Auch in der abgelaufenen Woche waren die deutschen Aktien wieder erstaunlich stabil. Weder die Tarifauseinandersetzungen in der Chemie noch die Misere am Rentenmarkt konnten die Aktienkurse erschüttern. Daß der Chemie-Friedensschluß der Börse einen Stimmungsaufschwung bringen würde, war voraussehbar und nicht überraschend. Doch werden „Wunder“ bei den Chemie-Aktien nicht erwartet. Dazu bedarf es echter Anzeichen auf eine nachhaltige Ertragsbesserung.

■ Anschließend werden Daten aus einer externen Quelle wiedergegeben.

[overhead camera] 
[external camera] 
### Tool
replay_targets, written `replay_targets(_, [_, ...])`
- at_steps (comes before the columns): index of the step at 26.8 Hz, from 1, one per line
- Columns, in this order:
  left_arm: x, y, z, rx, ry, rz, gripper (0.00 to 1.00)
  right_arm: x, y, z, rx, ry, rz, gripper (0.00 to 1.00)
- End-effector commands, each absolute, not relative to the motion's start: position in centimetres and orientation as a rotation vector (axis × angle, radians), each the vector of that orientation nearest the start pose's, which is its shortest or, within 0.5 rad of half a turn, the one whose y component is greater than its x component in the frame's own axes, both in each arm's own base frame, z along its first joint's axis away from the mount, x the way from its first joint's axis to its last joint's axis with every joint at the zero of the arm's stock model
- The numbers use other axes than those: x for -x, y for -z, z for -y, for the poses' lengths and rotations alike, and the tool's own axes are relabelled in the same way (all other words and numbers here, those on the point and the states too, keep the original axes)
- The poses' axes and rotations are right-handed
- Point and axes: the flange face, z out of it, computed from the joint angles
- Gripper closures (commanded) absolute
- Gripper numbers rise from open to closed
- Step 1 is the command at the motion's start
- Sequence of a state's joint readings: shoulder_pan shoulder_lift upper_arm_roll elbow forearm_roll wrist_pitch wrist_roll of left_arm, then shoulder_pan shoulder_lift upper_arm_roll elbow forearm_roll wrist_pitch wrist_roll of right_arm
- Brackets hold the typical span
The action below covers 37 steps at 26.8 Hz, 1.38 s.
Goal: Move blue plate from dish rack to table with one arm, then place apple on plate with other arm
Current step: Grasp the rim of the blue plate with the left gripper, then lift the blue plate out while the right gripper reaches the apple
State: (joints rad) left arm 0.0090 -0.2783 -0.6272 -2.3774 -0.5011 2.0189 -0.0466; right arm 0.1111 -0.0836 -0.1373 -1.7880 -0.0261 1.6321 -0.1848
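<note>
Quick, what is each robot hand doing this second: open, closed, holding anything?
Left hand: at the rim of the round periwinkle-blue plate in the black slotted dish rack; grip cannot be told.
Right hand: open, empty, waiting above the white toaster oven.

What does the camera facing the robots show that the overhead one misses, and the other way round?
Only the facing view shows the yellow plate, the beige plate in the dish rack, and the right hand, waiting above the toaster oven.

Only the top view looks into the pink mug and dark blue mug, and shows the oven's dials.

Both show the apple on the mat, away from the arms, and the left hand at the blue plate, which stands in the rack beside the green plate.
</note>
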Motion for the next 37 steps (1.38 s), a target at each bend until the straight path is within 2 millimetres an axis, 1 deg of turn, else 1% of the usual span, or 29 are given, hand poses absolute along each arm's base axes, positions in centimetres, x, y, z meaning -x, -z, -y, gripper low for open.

Eines scheint allerdings festzustehen: Die Börsianer glauben zuversichtlich, in den heutigen Kursen alles Negative der allgemeinen Wirtschaftsentwicklung berücksichtigt zu haben. Die Stabilität in den letzten Wochen ist für sie der Beweis, daß nach unten nicht mehr viel Platz ist. Das gilt allerdings nur so lange, wie die Gesellschaften gewillt sind, den Kapitalmarkt mit Aktienemissionen nicht zu überfüttern.

Selbst für die leidgeprüften IOS-Aktionäre gab es in der vergangenen Woche einen Lichtblick. Die Aktien von IOS Ltd., die der abgedankte IOS-Präsident Cornfeld seinerzeit zu 40 Mark dem Publikum verkauft hatte und deren Kurs dann bis auf 1,20 Mark (!) zurückgefallen war, erholte sich auf 2,40 Mark; der Kurs der Aktien von IOS Management verdoppelte sich im gleichen Zuge auf 9 Mark. Der Anstieg beider Papiere hängt mit der Hauptversammlung der Unternehmen in Toronto zusammen, die dem außenstehenden Aktionär allerdings noch nicht sehr viel Klarheit über die Zukunft seiner Firmen gebracht hat. K. W.